Difference maps between dx11 and dx12

In [5]:
m2015 = hp.read_map("/workdir/lejeune/planck/outputs/dx11d/dx11d_smica_harmonic_cmb_I.fits")
m2015d = hp.read_map("/workdir/lejeune/planck/outputs/new/dx11d/dx11d_smica_harmonic_int_cmb_raw_full.fits")
m2017 = hp.read_map("/workdir/lejeune/planck/outputs/dx12/dx12_smica_harmonic_int_cmb_raw_full.fits")
mrc4 = hp.read_map("/workdir/lejeune/planck/outputs/rd12_rc3/rd12_rc3_smica_harmonic_int_cmb_raw_full.fits")
pmask15 = hp.read_map("/workdir/lejeune/planck/outputs/dx11d/dx11d_smica_harmonic_mask_I.fits")
pmask15d = hp.read_map("/workdir/lejeune/planck/outputs/new/dx11d/dx11d_smica_harmonic_int_mask.fits.gz")
pmask17 = hp.read_map("/workdir/lejeune/planck/outputs/dx12/dx12_smica_harmonic_int_mask.fits.gz")
dmap15 = hp.smoothing(m2015, fwhm=80*np.pi/(180*60.), lmax=2000, iter=0)
dmap15d = hp.smoothing(m2015d, fwhm=80*np.pi/(180*60.), lmax=2000, iter=0)
dmap17 = hp.smoothing(m2017, fwhm=80*np.pi/(180*60.), lmax=2000, iter=0)
dmaprc = hp.smoothing(mrc4, fwhm=80*np.pi/(180*60.), lmax=2000, iter=0)
NSIDE = 2048
ORDERING = RING in fits file
INDXSCHM = IMPLICIT
NSIDE = 2048
ORDERING = RING in fits file
INDXSCHM = IMPLICIT
NSIDE = 2048
ORDERING = RING in fits file
INDXSCHM = IMPLICIT
NSIDE = 2048
ORDERING = RING in fits file
INDXSCHM = IMPLICIT
NSIDE = 2048
ORDERING = RING in fits file
INDXSCHM = IMPLICIT
NSIDE = 2048
ORDERING = RING in fits file
INDXSCHM = IMPLICIT
NSIDE = 2048
ORDERING = RING in fits file
INDXSCHM = IMPLICIT
Sigma is 33.972872 arcmin (0.009882 rad) 
-> fwhm is 80.000000 arcmin
Sigma is 0.000000 arcmin (0.000000 rad) 
-> fwhm is 0.000000 arcmin
Sigma is 33.972872 arcmin (0.009882 rad) 
-> fwhm is 80.000000 arcmin
Sigma is 0.000000 arcmin (0.000000 rad) 
-> fwhm is 0.000000 arcmin
Sigma is 33.972872 arcmin (0.009882 rad) 
-> fwhm is 80.000000 arcmin
Sigma is 0.000000 arcmin (0.000000 rad) 
-> fwhm is 0.000000 arcmin
Sigma is 33.972872 arcmin (0.009882 rad) 
-> fwhm is 80.000000 arcmin
Sigma is 0.000000 arcmin (0.000000 rad) 
-> fwhm is 0.000000 arcmin
In [6]:
fignum = 0
plt.figure(fignum,figsize=(10,8))
hp.mollview(pmask15*pmask17*(m2015-m2017),  sub=(3,2,1), min=-10, max=10, title="2015-2017")
hp.mollview(pmask15*pmask17*(dmap15-dmap17), sub=(3,2,2), min=-10, max=10, title="2015-2017 @80arcmin")
hp.mollview(pmask15d*pmask17*(m2015d-m2017), sub=(3,2,3), min=-10, max=10, title="2015d-2017")
hp.mollview(pmask15d*pmask17*(dmap15d-dmap17), sub=(3,2,4), min=-10, max=10, title="2015d-2017 @80arcmin")
hp.mollview(pmask15d*pmask17*(mrc4-m2017), sub=(3,2,5), min=-10, max=10, title="rc3-2017")
hp.mollview(pmask15d*pmask17*(dmaprc-dmap17), sub=(3,2,6), min=-10, max=10, title="rc3-2017 @80arcmin")

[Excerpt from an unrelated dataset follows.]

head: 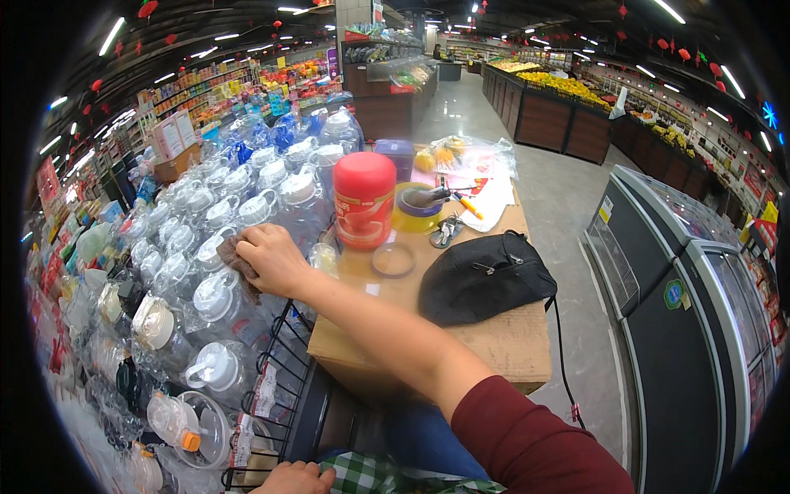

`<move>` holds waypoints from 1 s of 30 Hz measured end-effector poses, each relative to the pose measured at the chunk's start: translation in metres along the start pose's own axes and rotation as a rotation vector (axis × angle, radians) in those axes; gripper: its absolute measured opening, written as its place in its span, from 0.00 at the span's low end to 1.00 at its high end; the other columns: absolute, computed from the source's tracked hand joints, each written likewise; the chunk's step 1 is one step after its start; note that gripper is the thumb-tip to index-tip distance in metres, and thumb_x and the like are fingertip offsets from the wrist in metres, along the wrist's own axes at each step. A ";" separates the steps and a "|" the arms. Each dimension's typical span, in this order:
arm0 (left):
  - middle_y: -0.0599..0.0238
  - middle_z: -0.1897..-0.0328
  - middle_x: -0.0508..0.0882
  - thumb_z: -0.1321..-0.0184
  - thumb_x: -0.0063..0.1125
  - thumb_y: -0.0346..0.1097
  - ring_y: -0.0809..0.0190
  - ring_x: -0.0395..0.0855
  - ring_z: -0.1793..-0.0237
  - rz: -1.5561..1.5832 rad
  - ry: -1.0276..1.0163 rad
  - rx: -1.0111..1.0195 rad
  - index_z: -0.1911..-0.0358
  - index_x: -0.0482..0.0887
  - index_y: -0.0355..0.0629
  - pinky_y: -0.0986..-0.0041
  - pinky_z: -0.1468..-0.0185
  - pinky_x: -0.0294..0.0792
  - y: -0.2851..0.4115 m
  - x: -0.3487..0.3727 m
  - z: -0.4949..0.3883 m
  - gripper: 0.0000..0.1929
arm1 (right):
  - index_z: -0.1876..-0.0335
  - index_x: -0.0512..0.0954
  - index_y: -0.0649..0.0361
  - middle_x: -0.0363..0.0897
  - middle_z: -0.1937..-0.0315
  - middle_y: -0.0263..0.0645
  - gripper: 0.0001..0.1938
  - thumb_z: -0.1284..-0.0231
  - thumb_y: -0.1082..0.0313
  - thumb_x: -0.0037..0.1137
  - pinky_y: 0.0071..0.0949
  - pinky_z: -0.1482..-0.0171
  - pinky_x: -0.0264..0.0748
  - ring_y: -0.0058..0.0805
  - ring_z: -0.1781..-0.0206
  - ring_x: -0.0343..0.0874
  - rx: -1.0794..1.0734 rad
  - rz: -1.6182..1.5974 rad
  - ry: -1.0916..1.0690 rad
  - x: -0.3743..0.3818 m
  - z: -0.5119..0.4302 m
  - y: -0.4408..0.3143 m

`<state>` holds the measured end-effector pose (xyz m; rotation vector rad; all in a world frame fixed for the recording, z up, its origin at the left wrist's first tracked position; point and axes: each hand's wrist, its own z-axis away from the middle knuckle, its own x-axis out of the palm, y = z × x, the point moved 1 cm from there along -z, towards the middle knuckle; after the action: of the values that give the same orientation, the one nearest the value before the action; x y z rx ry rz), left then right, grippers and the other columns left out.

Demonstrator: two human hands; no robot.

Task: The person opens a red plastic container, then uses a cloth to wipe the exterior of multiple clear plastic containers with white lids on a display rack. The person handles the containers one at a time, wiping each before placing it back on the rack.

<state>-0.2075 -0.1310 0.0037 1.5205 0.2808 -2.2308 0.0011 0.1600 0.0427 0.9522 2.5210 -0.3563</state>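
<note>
My right hand reaches across to the left, closed on a brown cloth that lies against the lids of plastic-wrapped clear bottles. At the bottom edge my left hand rests by the end of a black wire rack, next to green checked fabric; its fingers are curled, and whether it grips anything does not show. Right of the cloth, a red-lidded jar stands on a cardboard box.
On the box lie a black pouch, keys, an orange marker, a yellow tape roll, a clear round lid and bagged fruit. Chest freezers stand at right; fruit stands are farther back.
</note>
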 end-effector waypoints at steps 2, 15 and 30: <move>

The 2015d map is the one which has been built after the 2nd release. The pipeline is exactly the same as in 2015 except for the recalibration of the 44GHz and 70GHz. To be more precise, the SMICA fit was kept fixed, only the CMB mixing column was corrected in the ILC filter computation.

The main effect causing the difference between 2015 and 2017 is this LFI recalibration bug found in 2016. Correcting the calibration factor in the ILC filter suppress most of the difference we see (compare 2015-2017 with 2015d-2017). The remaining signal in the 2015d-2017 difference can also be attributed to this bug, as it correspond to feature seen in the 44GHz (known free-free spot near the galactic plane and ophiucus region). One may argue that a wrong CMB mixing column has also impacted the SMICA fit of the covariance matrices which enter in the ILC filter computation.

In any case, this power vanishes in the rc3-2017 difference where a new SMICA fit is done on the same LFI maps (DX11) but with RC3 HFI channels.